— EXERCISE DESCRIPTION —
Without leaving anything out, print every line of the data.

— DATASET SECTION —
⁂

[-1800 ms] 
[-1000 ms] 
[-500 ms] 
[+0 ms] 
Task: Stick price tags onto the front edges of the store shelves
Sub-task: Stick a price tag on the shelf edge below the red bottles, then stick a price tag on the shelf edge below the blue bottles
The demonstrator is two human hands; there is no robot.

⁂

— EXERCISE RESPONSE —
[-1800 ms] 
[-1000 ms] 
[-500 ms] 
[+0 ms] 
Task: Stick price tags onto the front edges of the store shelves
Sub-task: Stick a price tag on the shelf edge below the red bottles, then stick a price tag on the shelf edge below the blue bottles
The demonstrator is two human hands; there is no robot.

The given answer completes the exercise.